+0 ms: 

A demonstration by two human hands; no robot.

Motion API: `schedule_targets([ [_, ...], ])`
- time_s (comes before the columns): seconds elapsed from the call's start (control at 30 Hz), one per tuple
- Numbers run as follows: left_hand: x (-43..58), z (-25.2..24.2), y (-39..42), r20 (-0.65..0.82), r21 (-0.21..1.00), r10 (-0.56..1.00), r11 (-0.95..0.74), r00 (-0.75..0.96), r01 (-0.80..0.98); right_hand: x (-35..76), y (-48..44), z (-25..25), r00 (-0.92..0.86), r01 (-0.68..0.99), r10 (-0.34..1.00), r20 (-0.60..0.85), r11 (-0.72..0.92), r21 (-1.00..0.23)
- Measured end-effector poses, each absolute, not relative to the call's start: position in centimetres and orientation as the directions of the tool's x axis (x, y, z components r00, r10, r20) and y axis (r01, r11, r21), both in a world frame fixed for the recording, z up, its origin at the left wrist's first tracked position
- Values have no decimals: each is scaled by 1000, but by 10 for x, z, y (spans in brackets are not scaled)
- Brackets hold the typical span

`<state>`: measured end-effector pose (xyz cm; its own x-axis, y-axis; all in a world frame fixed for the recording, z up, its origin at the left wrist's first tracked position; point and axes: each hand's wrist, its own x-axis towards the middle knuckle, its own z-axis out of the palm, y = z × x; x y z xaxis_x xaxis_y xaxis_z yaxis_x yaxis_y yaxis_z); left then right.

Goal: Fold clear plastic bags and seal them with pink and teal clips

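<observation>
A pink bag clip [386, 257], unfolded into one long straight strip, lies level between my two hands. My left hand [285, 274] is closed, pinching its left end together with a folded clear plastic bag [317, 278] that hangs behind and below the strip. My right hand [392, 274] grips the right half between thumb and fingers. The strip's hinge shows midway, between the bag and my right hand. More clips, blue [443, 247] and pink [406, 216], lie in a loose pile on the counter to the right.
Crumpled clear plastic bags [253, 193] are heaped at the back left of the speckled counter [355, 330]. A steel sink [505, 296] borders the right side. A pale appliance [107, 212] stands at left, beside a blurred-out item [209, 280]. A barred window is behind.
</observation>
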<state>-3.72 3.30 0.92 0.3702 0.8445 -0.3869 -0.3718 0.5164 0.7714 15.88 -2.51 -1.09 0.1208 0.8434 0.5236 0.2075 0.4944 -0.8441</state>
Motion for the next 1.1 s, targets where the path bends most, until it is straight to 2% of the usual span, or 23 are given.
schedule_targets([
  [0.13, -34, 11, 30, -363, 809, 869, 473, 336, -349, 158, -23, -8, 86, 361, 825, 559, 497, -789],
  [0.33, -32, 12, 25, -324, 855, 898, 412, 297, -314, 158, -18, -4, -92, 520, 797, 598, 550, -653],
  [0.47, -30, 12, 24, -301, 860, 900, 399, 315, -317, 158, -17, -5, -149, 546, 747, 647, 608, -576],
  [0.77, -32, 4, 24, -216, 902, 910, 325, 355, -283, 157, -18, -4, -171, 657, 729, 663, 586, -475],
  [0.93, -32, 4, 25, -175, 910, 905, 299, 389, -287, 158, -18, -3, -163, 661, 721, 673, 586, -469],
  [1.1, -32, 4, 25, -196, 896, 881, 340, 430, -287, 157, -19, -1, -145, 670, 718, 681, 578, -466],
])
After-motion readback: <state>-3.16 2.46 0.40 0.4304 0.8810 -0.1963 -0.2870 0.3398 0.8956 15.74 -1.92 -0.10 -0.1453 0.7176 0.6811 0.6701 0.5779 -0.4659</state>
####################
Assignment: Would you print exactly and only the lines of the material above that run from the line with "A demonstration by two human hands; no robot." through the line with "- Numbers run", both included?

Result:
A demonstration by two human hands; no robot.

Motion API: `schedule_targets([ [_, ...], ])`
- time_s (comes before the columns): seconds elapsed from the call's start (control at 30 Hz), one per tuple
- Numbers run as follows: left_hand: x (-43..58), z (-25.2..24.2), y (-39..42), r20 (-0.65..0.82), r21 (-0.21..1.00), r10 (-0.56..1.00), r11 (-0.95..0.74), r00 (-0.75..0.96), r01 (-0.80..0.98); right_hand: x (-35..76), y (-48..44), z (-25..25), r00 (-0.92..0.86), r01 (-0.68..0.99), r10 (-0.34..1.00), r20 (-0.60..0.85), r11 (-0.72..0.92), r21 (-1.00..0.23)

No further output is expected for this exercise.